Data to examine:
---*---
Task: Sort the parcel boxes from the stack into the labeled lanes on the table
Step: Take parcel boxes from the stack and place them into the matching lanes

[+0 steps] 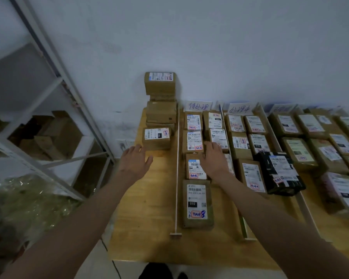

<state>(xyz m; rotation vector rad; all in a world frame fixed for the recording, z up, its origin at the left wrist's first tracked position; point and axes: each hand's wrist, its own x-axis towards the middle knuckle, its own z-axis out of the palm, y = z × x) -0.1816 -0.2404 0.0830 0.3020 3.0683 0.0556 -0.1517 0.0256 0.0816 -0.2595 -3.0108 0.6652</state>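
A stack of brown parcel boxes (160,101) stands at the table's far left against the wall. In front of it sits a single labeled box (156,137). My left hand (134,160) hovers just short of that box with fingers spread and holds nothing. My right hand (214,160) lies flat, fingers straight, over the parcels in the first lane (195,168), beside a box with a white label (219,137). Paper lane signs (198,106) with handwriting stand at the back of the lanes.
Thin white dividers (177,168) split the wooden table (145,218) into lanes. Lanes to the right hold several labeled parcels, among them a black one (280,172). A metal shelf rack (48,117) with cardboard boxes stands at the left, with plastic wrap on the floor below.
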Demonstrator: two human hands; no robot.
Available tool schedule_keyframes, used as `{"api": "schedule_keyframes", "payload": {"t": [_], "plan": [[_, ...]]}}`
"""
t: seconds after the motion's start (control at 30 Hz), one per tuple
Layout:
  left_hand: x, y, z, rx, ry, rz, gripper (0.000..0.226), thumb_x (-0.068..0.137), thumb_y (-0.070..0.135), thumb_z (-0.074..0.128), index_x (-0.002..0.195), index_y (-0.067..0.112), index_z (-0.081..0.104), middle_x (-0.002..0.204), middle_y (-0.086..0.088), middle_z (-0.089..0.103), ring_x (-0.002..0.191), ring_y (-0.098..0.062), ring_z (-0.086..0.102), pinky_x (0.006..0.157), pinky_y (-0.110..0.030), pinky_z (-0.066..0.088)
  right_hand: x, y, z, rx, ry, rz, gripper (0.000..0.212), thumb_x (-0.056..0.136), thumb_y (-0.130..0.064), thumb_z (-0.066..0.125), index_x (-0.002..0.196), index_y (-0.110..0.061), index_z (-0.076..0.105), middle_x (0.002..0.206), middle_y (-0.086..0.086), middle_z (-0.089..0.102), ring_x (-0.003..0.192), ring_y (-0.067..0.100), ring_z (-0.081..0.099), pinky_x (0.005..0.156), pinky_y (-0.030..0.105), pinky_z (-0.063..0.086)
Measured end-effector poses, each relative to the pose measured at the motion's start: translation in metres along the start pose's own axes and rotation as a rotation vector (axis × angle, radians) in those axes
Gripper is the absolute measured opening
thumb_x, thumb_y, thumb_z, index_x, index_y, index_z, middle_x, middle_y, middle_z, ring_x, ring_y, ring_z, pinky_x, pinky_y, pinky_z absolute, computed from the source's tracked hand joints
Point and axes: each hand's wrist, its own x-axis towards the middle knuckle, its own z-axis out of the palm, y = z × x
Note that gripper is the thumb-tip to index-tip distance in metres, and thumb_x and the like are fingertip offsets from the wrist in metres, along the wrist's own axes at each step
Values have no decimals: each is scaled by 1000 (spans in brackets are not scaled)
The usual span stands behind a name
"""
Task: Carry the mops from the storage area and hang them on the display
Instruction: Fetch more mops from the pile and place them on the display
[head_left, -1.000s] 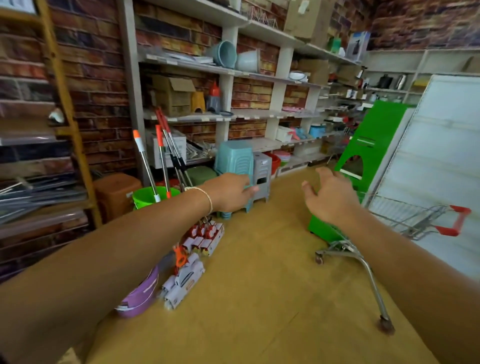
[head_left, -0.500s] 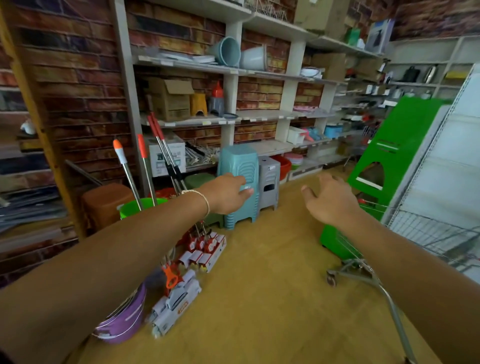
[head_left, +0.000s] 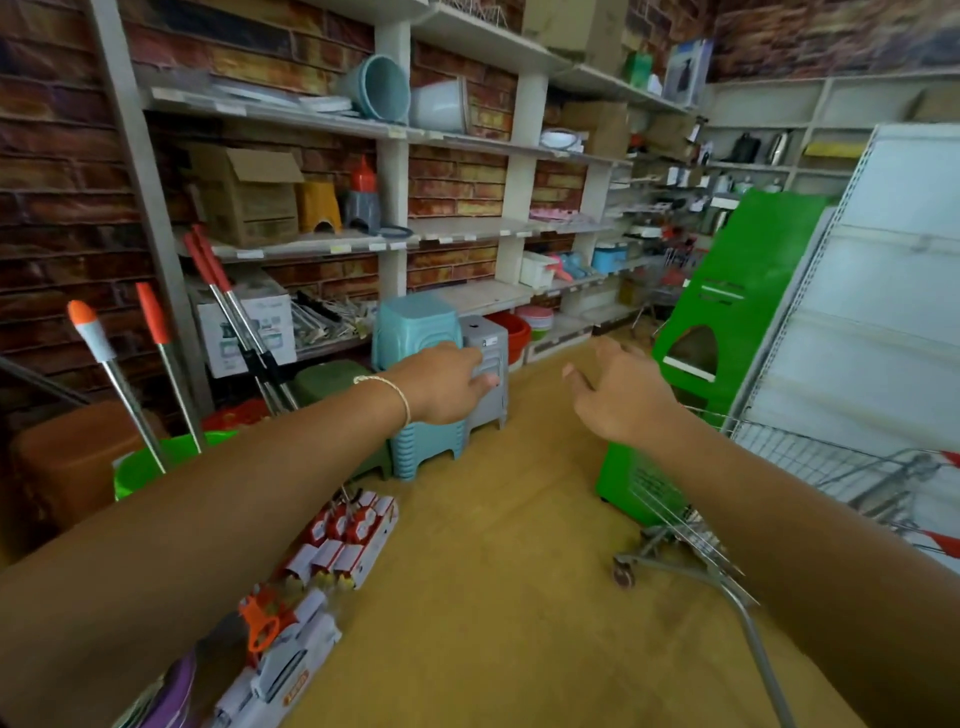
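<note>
Fingers loose and empty on both hands, reaching forward.
Left hand (head_left: 447, 382) and right hand (head_left: 621, 397) hold nothing; the view has closed in, so the mops (head_left: 156, 364) leaning near left are nearer, still ungrasped.

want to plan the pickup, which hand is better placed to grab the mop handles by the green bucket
Left, probably. The left hand is open and empty on the same side as the mop handles, which stand over the green bucket. The right hand, also open, hovers nearer the shopping cart, across the aisle.
</note>
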Motion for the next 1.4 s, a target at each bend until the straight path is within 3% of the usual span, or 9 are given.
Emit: {"api": "schedule_keyframes", "payload": {"t": [0.4, 0.5, 0.57, 0.67, 0.8, 0.9, 1.0, 1.13, 1.4], "plan": [[198, -88, -17, -52, -20, 27, 51, 101, 45, 35, 138, 10, 43, 141, -12, 48, 124, -29, 48, 98, -34, 38, 197, -2, 36, -20, -4, 82, 64, 102, -47, 43, 154, -14, 27, 144, 24, 45, 135, 43, 39, 107, 47, 42], [239, -103, -18, -63, -17, 22, 51, 102, 43, 35, 139, 9, 42, 142, -13, 47, 126, -29, 47, 100, -34, 37, 233, 2, 42, 2, 25, 85, 62, 101, -46, 45, 151, -13, 31, 134, 24, 54, 132, 41, 44, 103, 46, 45], [263, -109, -12, -83, -17, 30, 46, 102, 40, 36, 133, 9, 47, 134, -13, 53, 116, -27, 51, 92, -33, 38, 254, 7, 47, -1, 33, 81, 60, 102, -45, 44, 149, -11, 34, 134, 23, 54, 130, 39, 47, 106, 45, 43], [296, -113, -2, -114, -19, 58, 31, 101, 32, 40, 107, 6, 55, 104, -12, 55, 90, -21, 48, 78, -32, 37, 284, 16, 55, 1, 39, 105, 60, 102, -46, 44, 149, -10, 35, 140, 25, 49, 128, 41, 48, 107, 46, 43], [338, -113, 9, -119, -3, 89, 16, 101, 28, 41, 94, 16, 46, 91, -7, 48, 82, -19, 44, 74, -32, 37, 329, 35, 74, 10, 39, 102, 60, 101, -45, 45, 149, -9, 35, 136, 25, 52, 129, 41, 47, 107, 45, 43], [372, -115, 21, -94, -18, 75, 23, 102, 32, 40, 97, 12, 50, 95, -10, 52, 85, -20, 48, 77, -31, 38, 366, 52, 89, 6, 22, 83, 61, 102, -45, 44, 150, -9, 33, 133, 22, 55, 135, 39, 41, 108, 44, 41], [412, -119, 34, -89, -51, 27, 39, 102, 37, 37, 122, 8, 54, 123, -13, 57, 108, -26, 53, 90, -32, 39, 409, 70, 101, 9, -9, 53, 62, 103, -44, 43, 151, -7, 31, 141, 21, 51, 139, 38, 37, 111, 43, 36], [472, -121, 42, -57, -53, -35, 55, 102, 42, 35, 148, 11, 32, 151, -11, 38, 136, -28, 38, 109, -32, 30, 474, 96, 108, 37, -31, 3, 60, 103, -42, 43, 149, -5, 32, 138, 22, 54, 138, 38, 38, 111, 44, 37], [574, -133, 48, -79, 7, -172, 48, 101, 43, 37, 137, 12, 43, 137, -15, 50, 123, -29, 48, 99, -35, 39, 604, 132, 119, 103, -16, -127, 51, 99, -48, 49, 138, -15, 48, 135, 16, 55, 123, 34, 52, 101, 45, 48]]}}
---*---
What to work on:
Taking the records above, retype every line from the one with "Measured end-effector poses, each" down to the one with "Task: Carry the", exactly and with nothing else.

Result of this task:
Measured end-effector poses, each relative to the pose measured at the motion's start: translation in metres along the start pose's own axes and rotation as a rotation vector (axis × angle, radians) in those axes
Gripper is the absolute measured opening
thumb_x, thumb_y, thumb_z, index_x, index_y, index_z, middle_x, middle_y, middle_z, ring_x, ring_y, ring_z, pinky_x, pinky_y, pinky_z absolute, computed from the source's tracked hand joints
Point and axes: each hand's wrist, its own x-axis towards the middle knuckle, its own z-axis out of the palm, y = z × x
Note that gripper is the thumb-tip to index-tip distance in metres, and thumb_x and the like are fingertip offsets from the wrist in metres, along the wrist's own axes at each step
Values have no decimals: each is scaled by 1000 (spans in brackets are not scaled)
The usual span stands behind a name
"""
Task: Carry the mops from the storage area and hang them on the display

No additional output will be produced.